The first stage of the accelerator program, a five-week online curriculum on startup development and other topics, is set to begin in June. The startups, which can participate from any location in the world, will learn about logistics challenges from the industry partners. They’ll propose solutions that will be tested in a pilot phase with those partners. The program is set to conclude with a public demo day in September.
To qualify for the accelerator program, startups must have seed funding, a product on the market or close to a launch, and a technology focus relevant to logistics. The deadline for applications is May 12.
Logan says the two corporate partners on board so far have committed to support the Logistics Tech Accelerator for three years, and RocketSpace will run as many as four groups of startups through the program each year. RocketSpace will also launch one or more additional accelerators this year focused on other industry sectors, he says.
RocketSpace’s new role as an accelerator operator stems from an expansion of its mission over the past few years. The company began in 2011 as a small tech co-working space and grew into a two-building campus hosting more than 100 companies in San Francisco’s downtown financial district. RocketSpace has branched out by offering guidance to corporations eager to work with tech startups and upgrade their operations for the current business environment. The company’s corporate “innovation services” division—-which includes consulting and hosting corporate tenants in the San Francisco co-working hub—-is now a larger business than its original office-as-a-service mission, Logan says.
“I think this is going to be an industry in itself,” Logan says.
As an outgrowth of its corporate services work, RocketSpace started looking at accelerators and how they could better align the interests of established companies and tech startups. Logan says the company examined various models, including accelerators operated by corporations themselves to tap into innovative startups’ advances and perspectives. RocketSpace also looked at independent accelerators such as Techstars.
RocketSpace concluded that the best startups were reluctant to participate in corporate accelerators for various reasons. For one thing, being identified with a single company in an industry could “blight your potential with other corporations who are its competitors,” Logan says. Also, if a startup were trying to raise money from venture firms, the VCs would ask whether their corporate accelerator or the corporation itself was investing in the fundraising round. “If not, this could be a terrible signal,” Logan says.

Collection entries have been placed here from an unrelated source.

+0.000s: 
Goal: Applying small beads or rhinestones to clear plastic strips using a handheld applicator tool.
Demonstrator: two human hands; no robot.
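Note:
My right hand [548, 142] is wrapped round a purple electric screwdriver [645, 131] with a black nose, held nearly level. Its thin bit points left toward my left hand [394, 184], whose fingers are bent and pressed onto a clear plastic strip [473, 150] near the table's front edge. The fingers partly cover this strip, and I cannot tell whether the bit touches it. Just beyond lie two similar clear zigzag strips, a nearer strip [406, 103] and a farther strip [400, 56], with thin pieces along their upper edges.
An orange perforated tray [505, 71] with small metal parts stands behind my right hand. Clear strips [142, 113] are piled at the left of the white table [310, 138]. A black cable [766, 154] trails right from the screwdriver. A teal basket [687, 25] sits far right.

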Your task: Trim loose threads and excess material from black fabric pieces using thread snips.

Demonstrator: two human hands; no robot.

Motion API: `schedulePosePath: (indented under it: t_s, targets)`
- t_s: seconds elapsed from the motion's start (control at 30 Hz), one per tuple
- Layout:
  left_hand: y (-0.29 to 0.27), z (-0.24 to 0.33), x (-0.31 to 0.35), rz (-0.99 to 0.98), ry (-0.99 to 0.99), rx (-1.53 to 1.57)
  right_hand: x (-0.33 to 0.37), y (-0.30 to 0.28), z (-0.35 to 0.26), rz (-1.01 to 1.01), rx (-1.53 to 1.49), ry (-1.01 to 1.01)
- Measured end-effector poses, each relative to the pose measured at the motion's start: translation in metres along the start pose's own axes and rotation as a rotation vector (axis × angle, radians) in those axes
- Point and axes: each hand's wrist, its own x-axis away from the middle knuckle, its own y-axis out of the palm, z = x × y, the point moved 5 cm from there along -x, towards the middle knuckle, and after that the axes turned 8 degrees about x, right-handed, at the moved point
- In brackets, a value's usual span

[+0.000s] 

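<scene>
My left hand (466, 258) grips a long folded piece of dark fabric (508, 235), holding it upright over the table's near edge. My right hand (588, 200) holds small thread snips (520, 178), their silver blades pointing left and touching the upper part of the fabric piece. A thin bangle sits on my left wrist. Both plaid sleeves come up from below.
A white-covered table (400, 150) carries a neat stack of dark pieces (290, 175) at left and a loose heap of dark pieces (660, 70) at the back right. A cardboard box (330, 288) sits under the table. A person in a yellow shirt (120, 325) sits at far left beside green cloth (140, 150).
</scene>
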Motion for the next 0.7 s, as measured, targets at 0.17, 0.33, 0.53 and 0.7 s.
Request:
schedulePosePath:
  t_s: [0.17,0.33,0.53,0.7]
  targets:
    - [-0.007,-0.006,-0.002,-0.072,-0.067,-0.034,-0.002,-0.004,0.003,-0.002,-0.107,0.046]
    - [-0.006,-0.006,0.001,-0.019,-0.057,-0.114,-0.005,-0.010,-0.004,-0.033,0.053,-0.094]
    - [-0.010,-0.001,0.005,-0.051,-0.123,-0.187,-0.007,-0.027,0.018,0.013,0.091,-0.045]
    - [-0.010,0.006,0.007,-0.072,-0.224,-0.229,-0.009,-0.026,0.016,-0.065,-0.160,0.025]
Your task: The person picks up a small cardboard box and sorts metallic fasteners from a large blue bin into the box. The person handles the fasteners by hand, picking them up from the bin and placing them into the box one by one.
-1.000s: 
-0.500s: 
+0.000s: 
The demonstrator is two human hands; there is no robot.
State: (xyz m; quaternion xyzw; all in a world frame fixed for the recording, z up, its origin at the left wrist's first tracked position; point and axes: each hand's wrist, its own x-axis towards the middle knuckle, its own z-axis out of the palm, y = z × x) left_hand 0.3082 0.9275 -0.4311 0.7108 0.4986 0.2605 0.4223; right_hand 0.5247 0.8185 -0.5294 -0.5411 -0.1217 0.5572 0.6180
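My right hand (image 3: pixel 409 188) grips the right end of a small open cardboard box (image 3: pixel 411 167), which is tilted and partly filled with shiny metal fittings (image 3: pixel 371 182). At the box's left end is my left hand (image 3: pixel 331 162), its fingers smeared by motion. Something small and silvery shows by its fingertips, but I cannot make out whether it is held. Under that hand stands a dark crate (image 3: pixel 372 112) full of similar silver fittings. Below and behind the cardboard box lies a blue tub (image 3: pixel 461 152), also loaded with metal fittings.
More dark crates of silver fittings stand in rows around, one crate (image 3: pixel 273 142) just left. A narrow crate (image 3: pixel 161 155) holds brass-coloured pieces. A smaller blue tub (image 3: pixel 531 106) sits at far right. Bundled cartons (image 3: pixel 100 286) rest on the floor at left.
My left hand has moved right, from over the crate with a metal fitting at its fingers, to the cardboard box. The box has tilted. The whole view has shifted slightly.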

Logan says startups and big companies work together freely in the mixing zone at RocketSpace without these negative consequences. “They were kind of using us as an independent shield,” he says. More than 100 corporations now have ties to RocketSpace, Logan says.
Taking the further step to develop its own formal accelerator programs, RocketSpace decided that its model would bring together several corporations from the same sector to work with startup companies in an “open innovation” environment. Logan says these cooperating competitors can learn from each other’s innovation efforts as well as from the startups. This contrasts with the traditional corporate pattern of keeping in-house innovation projects under wraps—-sometimes for years—-until they were ready to go to market, Logan says. By that time, technology had often passed them by, he says.
RocketSpace is betting that startups will find its independently run accelerators more attractive than closed, single-corporation accelerators. RocketSpace doesn’t take an equity share from participating startups. Industry partners can participate in a RocketSpace accelerator at a fraction of the cost of running their own accelerator programs because they share the costs with other companies, Logan says.
Alumni of the accelerators will become part of the growing RocketSpace network, and will be introduced to its corporate clients, Logan says. The more its corporate base grows, the better the insights it can offer to both large companies and startups, he says of the company’s intertwined activities.
“We see this as a bit of innovation ourselves,” Logan says.